*YOUR ASSIGNMENT*. Repeat the listing below in full, keeping each word as given.

*INPUT DATA*.
****************
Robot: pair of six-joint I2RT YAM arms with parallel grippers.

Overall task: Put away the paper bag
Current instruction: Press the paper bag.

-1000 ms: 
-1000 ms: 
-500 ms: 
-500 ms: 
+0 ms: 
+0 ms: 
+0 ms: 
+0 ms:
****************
*SOLUTION TO THIS EXERCISE*.
Robot: pair of six-joint I2RT YAM arms with parallel grippers.

Overall task: Put away the paper bag
Current instruction: Press the paper bag.

-1000 ms: 
-1000 ms: 
-500 ms: 
-500 ms: 
+0 ms: 
+0 ms: 
+0 ms: 
+0 ms:

The answer has been fully stated.